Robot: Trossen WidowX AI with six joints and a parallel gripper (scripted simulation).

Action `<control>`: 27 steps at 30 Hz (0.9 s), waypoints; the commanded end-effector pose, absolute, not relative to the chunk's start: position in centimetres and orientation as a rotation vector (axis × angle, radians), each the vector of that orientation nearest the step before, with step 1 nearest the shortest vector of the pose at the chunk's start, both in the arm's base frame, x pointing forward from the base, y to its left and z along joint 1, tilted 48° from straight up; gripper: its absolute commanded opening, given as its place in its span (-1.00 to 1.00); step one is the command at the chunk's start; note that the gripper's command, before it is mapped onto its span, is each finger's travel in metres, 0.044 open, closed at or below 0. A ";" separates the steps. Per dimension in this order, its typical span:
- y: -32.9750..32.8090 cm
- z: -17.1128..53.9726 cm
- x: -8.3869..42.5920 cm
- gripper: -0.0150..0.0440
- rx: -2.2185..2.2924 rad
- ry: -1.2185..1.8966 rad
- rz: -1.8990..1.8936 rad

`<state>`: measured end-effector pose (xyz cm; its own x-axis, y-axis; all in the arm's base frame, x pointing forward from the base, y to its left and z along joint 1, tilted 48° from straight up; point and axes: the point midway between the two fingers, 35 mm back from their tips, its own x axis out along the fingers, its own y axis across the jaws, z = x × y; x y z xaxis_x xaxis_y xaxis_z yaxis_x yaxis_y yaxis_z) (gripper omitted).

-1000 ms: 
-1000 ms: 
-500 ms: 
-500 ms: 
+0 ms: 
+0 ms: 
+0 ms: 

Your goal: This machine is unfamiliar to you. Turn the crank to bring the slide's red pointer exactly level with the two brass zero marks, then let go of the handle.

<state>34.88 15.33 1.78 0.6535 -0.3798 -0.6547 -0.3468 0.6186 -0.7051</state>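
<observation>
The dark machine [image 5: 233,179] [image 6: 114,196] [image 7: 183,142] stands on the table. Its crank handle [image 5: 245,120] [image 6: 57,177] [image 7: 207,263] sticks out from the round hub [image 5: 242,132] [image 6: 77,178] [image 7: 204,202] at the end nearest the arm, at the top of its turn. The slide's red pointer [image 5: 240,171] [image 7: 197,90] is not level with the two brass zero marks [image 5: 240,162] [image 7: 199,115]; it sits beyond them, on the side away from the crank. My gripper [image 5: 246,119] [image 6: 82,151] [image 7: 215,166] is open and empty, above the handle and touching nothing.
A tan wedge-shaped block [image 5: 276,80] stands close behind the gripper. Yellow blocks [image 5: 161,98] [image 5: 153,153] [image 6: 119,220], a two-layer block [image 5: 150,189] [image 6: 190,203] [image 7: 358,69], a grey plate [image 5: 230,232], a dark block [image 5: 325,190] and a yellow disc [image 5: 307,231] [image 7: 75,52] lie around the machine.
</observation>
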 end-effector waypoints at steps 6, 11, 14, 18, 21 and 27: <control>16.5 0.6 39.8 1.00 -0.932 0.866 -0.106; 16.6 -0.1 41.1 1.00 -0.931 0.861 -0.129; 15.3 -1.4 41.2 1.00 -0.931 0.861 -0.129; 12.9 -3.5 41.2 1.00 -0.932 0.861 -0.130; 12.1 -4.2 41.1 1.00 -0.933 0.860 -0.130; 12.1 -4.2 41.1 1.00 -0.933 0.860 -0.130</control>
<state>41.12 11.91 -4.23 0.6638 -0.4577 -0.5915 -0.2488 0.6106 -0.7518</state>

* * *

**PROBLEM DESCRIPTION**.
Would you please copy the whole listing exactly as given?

**ANSWER BELOW**.
Robot: Trossen WidowX AI with six joints and a parallel gripper (scripted simulation).

Action `<control>`: 27 steps at 30 Hz (0.9 s), waypoints; the commanded end-effector pose, absolute, not relative to the chunk's start: position in centimetres and orientation as a rotation vector (axis × angle, radians), each the vector of that orientation nearest the step before, with step 1 nearest the shortest vector of the pose at the chunk's start, both in the arm's base frame, x pointing forward from the base, y to its left and z along joint 1, tilted 48° from straight up; gripper: its absolute commanded opening, given as its place in its span (-1.00 to 1.00); step one is the command at the chunk's start; note that the gripper's command, before it is mapped onto its span, is each finger's travel in metres, 0.044 open, closed at or below 0. A ";" separates the steps. Per dimension in this order, its typical span:
- y: -32.9750..32.8090 cm
- z: -17.1128..53.9726 cm
- x: -8.3869..42.5920 cm
- gripper: -0.0150..0.0440
- rx: -2.2185..2.2924 rad
- ry: -1.2185..1.8966 rad
- rz: -1.8990..1.8936 rad

`<state>`: measured end-effector pose (xyz cm; its own x-axis, y-axis; all in the arm's base frame, x pointing forward from the base, y to its left and z along joint 1, tilted 48° from straight up; point and axes: the point midway between the two fingers, 35 mm back from their tips, its own x axis out along the fingers, its own y axis across the jaws, z = x × y; x y z xaxis_x xaxis_y xaxis_z yaxis_x yaxis_y yaxis_z) (gripper omitted).

-1000 ms: 
-1000 ms: 
-500 ms: 
-500 ms: 
+0 ms: 
+0 ms: 
+0 ms: 

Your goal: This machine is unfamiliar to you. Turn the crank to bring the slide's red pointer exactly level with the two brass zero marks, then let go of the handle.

<state>34.88 15.33 1.78 0.6535 -0.3798 -0.6547 -0.3468 0.6186 -0.7051</state>
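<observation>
The dark machine [image 5: 233,179] [image 6: 114,196] [image 7: 183,142] stands on the table. Its crank handle [image 5: 245,120] [image 6: 57,177] [image 7: 207,263] sticks out from the round hub [image 5: 242,132] [image 6: 77,178] [image 7: 204,202] at the end nearest the arm, at the top of its turn. The slide's red pointer [image 5: 240,171] [image 7: 197,90] is not level with the two brass zero marks [image 5: 240,162] [image 7: 199,115]; it sits beyond them, on the side away from the crank. My gripper [image 5: 246,119] [image 6: 82,151] [image 7: 215,166] is open and empty, above the handle and touching nothing.
A tan wedge-shaped block [image 5: 276,80] stands close behind the gripper. Yellow blocks [image 5: 161,98] [image 5: 153,153] [image 6: 119,220], a two-layer block [image 5: 150,189] [image 6: 190,203] [image 7: 358,69], a grey plate [image 5: 230,232], a dark block [image 5: 325,190] and a yellow disc [image 5: 307,231] [image 7: 75,52] lie around the machine.
</observation>
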 end-effector waypoints at steps 6, 11, 14, 18, 21 and 27: <control>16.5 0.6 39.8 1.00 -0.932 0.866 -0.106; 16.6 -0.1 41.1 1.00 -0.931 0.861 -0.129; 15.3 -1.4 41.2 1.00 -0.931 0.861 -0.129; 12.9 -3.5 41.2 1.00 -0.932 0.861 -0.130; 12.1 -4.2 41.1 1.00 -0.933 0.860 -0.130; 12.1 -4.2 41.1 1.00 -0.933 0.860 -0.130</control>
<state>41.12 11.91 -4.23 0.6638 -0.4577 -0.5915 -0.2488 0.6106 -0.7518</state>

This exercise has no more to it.